The discordant results from the two markers might also be a consequence of the limitations and technical pitfalls inherent to the SA-β-gal assay caused by the limited specificity and instability of β-gal substrate, as already outlined by other investigators (Yang and Hu 2005; Lee et al. 2006; Debacq-Chainiaux et al. 2009). In this regard, the assessment of prelamin A accumulation can be performed with an easy available positive control, in order to check the technical quality of the immunostaining. The positive control for prelamin A consists in cells treated with mevinolin, a drug known to inhibit farnesyl production and to cause accumulation of unprocessed prelamin A (Lattanzi et al. 2014) (Additional file 1: Fig. S2). As expected from previous studies (Caron et al. 2007), treatment with mevinolin did not induce SA-β-gal expression (Additional file 1: Fig. S2). This is in agreement with our data showing that cells from centenarian individuals spontaneously accumulate prelamin A and display a more efficient response to oxidative stress-induced DNA damage (Lattanzi et al. 2014). These data support the view that prelamin A accumulation does not induce senescence per se, but it is triggered in response to stress stimuli in the attempt to counteract geroconversion. In particular, we observed in human fibroblast that the oxidative and replicative stress affect prelamin A processing, through the reduction of ZMPSTE24 expression (Lattanzi et al. 2014) and it could be speculated that a similar mechanism is involved in prelamin A accumulation observed in senescent MSC.

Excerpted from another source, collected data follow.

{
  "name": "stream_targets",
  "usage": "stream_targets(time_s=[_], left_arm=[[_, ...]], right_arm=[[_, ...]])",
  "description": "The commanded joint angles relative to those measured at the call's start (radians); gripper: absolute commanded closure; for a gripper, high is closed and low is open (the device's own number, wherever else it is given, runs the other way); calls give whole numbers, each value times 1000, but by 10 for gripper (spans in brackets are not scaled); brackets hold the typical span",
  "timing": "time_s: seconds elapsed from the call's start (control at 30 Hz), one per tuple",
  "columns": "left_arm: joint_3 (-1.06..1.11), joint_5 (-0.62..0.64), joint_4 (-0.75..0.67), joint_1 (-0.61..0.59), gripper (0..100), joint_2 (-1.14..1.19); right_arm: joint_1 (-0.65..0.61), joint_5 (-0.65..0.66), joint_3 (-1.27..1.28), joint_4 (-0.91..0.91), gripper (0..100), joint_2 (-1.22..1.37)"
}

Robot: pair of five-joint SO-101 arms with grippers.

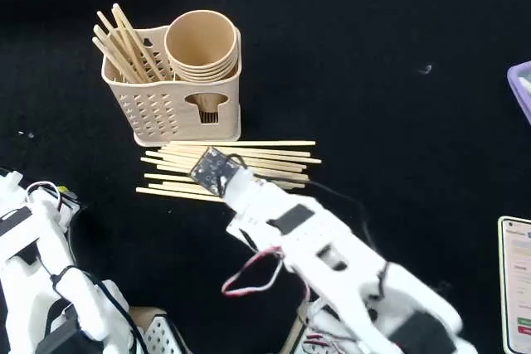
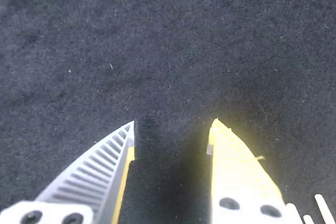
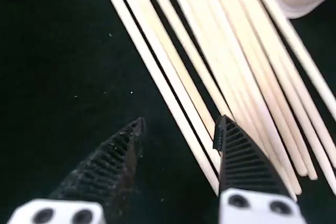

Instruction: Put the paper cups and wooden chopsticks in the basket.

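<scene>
Loose chopsticks lie on surface just beside basket; cups already inside
- right pincer released, straddling outermost chopsticks
- left pincer released, over bare surface
- chopsticks light, stiff, likely to roll: grip mid-length

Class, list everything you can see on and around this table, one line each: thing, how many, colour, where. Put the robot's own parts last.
Basket: one, cream, far left part of the table.
Paper cups: one nested stack, tan, in the basket's right compartment.
Chopsticks in basket: several, pale wood, leaning in its left compartment.
Loose chopsticks: one pile, pale wood, flat on the cloth in front of the basket.
Table cloth: one, black.
Tray: one, purple, right edge.
Screen device: one, white-edged, right edge, nearer the arms.
Left hand: one, white and yellow, open over bare cloth.
Right hand: one, black-fingered, open over the loose chopsticks.
</scene>
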Motion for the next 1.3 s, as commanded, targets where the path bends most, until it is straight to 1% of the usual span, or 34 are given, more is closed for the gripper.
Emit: stream_targets(time_s=[0.0,0.1,0.4,0.5,0.53,0.67,0.93,1.07,1.2,1.27], left_arm=[[-45,0,-9,12,776,-17],[-45,0,-9,12,776,-17],[-45,0,-12,12,776,-17],[-45,0,-12,12,776,-17],[-45,0,-12,12,776,-17],[-45,0,-12,12,776,-17],[-45,0,-11,12,776,-20],[-45,0,-11,12,776,-21],[-45,0,-12,12,776,-20],[-47,0,-12,12,776,-20]], right_arm=[[118,25,-97,-40,782,97],[158,32,-101,-40,780,97],[166,34,-97,-75,783,107],[149,37,-97,-37,781,108],[132,51,-97,-12,780,108],[32,210,-73,83,780,108],[-37,341,-64,206,783,99],[-66,342,-68,213,783,99],[-64,249,-71,137,779,107],[-66,244,-79,138,779,108]])
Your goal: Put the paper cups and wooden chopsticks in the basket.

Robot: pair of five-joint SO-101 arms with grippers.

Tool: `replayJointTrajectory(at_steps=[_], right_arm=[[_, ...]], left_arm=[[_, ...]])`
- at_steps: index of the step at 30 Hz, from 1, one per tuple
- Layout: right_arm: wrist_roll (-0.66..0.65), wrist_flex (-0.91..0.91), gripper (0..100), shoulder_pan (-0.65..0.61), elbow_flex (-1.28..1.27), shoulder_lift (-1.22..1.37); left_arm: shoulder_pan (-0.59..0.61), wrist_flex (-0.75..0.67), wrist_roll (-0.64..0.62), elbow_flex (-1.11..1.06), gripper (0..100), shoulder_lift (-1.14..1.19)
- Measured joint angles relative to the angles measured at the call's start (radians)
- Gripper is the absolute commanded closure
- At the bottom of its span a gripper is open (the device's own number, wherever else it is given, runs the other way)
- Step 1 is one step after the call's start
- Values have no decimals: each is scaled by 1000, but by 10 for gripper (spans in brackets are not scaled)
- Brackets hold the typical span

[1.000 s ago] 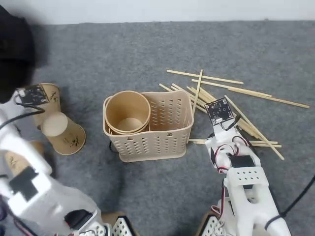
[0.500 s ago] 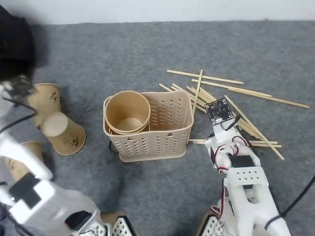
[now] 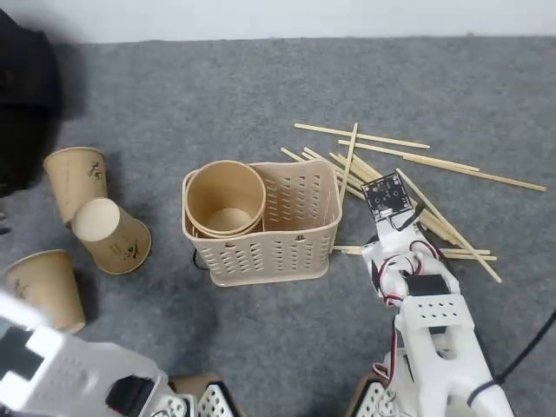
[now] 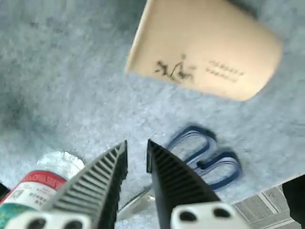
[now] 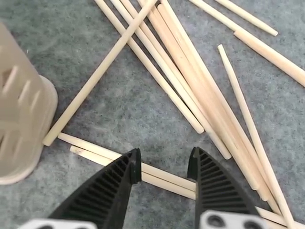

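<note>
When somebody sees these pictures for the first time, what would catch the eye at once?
The perforated basket at the middle of the grey carpet draws the eye first, with nested paper cups in its left half. To its right lies a scattered pile of wooden chopsticks, the open right gripper over them. Three loose cups sit to the basket's left.

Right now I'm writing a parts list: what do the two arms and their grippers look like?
The left arm and right arm are white plastic; the right carries red, black and white cables and a black square board at its wrist. The left gripper and right gripper have black ribbed tapering fingers on white bases.
</note>
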State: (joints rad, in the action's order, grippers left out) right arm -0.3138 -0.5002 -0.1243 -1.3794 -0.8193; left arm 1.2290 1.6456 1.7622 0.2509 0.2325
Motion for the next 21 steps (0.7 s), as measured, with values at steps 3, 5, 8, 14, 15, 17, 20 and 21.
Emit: replayJointTrajectory(at_steps=[3,5,8,14,15,17,20,21], right_arm=[[0,0,819,2,0,0],[0,0,819,2,0,0],[0,0,819,0,0,0],[0,0,819,0,0,0],[0,0,819,0,0,0],[0,0,819,0,0,0],[0,0,819,0,0,0],[0,0,819,0,0,0]], left_arm=[[17,-51,-54,-15,941,68],[18,-60,-89,-21,941,120],[9,-60,-127,-23,941,203],[-71,-57,-213,-23,942,365],[-81,-57,-224,-23,942,385],[-106,-55,-241,-23,942,425],[-135,-51,-285,-21,942,443],[-143,-51,-298,-21,942,443]])
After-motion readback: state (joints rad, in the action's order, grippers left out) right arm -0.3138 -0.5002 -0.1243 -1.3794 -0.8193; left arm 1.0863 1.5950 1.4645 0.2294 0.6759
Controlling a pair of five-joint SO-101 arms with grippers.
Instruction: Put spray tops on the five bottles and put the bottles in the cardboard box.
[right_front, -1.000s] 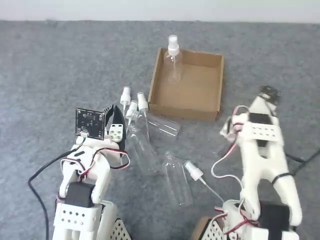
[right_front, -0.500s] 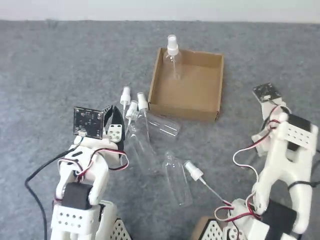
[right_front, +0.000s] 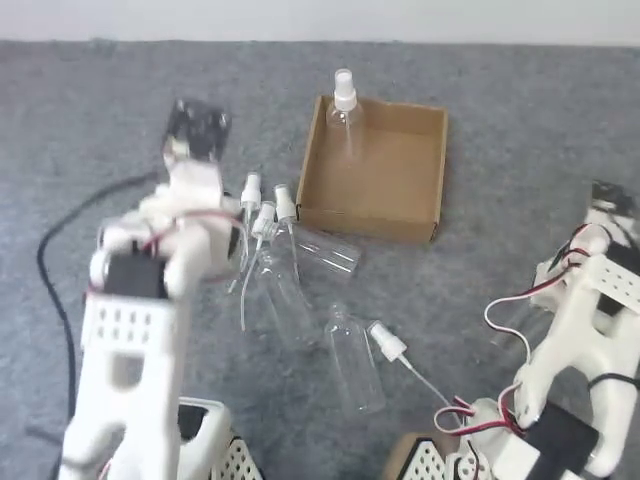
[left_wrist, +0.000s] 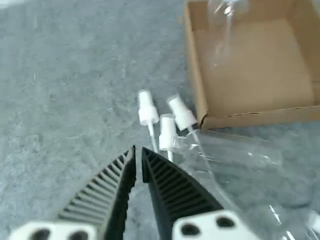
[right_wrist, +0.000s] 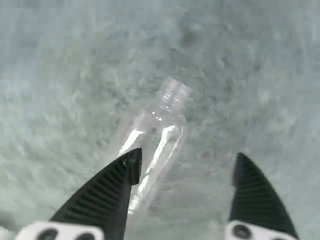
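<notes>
We see the cardboard box (right_front: 400, 200) lying open at 12 o'clock on the grey carpet (right_front: 100, 100). In its 11 o'clock corner stands 1 capped bottle (right_front: 346, 115), upright, with its white spray top above the box wall. Just off the box's 8 o'clock corner we count 3 spray tops (right_front: 264, 215) bunched together, their thin tubes pointing toward 6 o'clock. We cannot tell whether any of them sits on a neck. Beside them, toward the middle of the carpet, 3 clear bottles (right_front: 283, 300) lie on their sides, touching or overlapping, with the nearest one at 6 o'clock. A loose spray top (right_front: 388, 343) with a long tube lies just at 3 o'clock of that nearest bottle.

The left arm (right_front: 130, 320) stretches from 7 o'clock toward 10 o'clock, its wrist on the 9 o'clock side of the 3 spray tops. In its wrist view the left gripper (left_wrist: 138, 150) has its 2 ribbed black fingers pressed nearly together with nothing between them. The tips are just short of the spray tops, above the carpet.

The right arm (right_front: 585, 330) sits at 4 o'clock, well apart from the box. The right gripper (right_wrist: 187, 156) is spread wide and holds nothing. An uncapped bottle (right_wrist: 152, 145) lies on the carpet beneath it, with 1 finger overlapping the bottle's side and the other well clear.
</notes>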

Biochemical evaluation of prelamin A was also performed by Western blotting analysis. Prelamin A, in accordance with results obtained by prelamin A immunofluorescence staining, is detectable at the predicted molecular weight in both senescent and mevinolin-treated MSCs (Additional file 1: Fig. S3).

We further checked the expression of p21Waf1 (Cdkn1n gene), a nuclear protein that indicates senescence-associated cell-cycle arrest (Kong et al. 2011), and Ki67, a marker of proliferating cells expressed in all active phases of the cell cycle (G1, S, G2). As hypothesized, cells positive for prelamin A showed p21Waf1 staining in nuclei and were negative for Ki67 (Fig. 3), confirming that prelamin A-labeled MSC underwent replicative senescence during in vitro culture.

Fig. 3

Cell-cycle arrested cells are positive for prelamin A. Representative images of MSC immunostained for prelamin A (green), Ki67, and p21 (both red in the panels). Cell nuclei were counterstained with DAPI (blue) and merged images are shown in the last column. Prelamin A positive cells (arrows) are negative for Ki67 and positive for p21. Scale bar 10 µm

Based on our observations, the nuclear accumulation of prelamin A identifies senescent cells in human MSC cultures.

It is worth noting that previous reports indicate that the accumulation of mutated forms or precursors of lamin A triggers a series of molecular changes that diminish the specific properties of the MSC such as the multilineage differentiation potential (Yu et al. 2013; Malashicheva et al. 2015) and the capacity to promote the repair of injured tissues (Infante et al. 2014). Therefore, prelamin A accumulation can be therefore considered a candidate marker for the detection of senescent cells during MSC expansion and can be exploited to discard aged cells, characterized by low differentiation and regeneration capacity, and thus prevent their release for clinical purposes.

Conclusions

Despite the underlying molecular mechanisms are still unraveled, replicative senescence has evident consequences for cellular therapy. In this paper we have demonstrated that in human MSC cultured in vitro under standard growth condition, the detection of prelamin A identifies senescent MSC. Since the onset of senescence in a MSC culture is currently difficult to predict by the use of available markers, prelamin A staining could be successfully used to screen MSC populations before they are used for clinical applications alone or in combination with know and currently used senescence marker.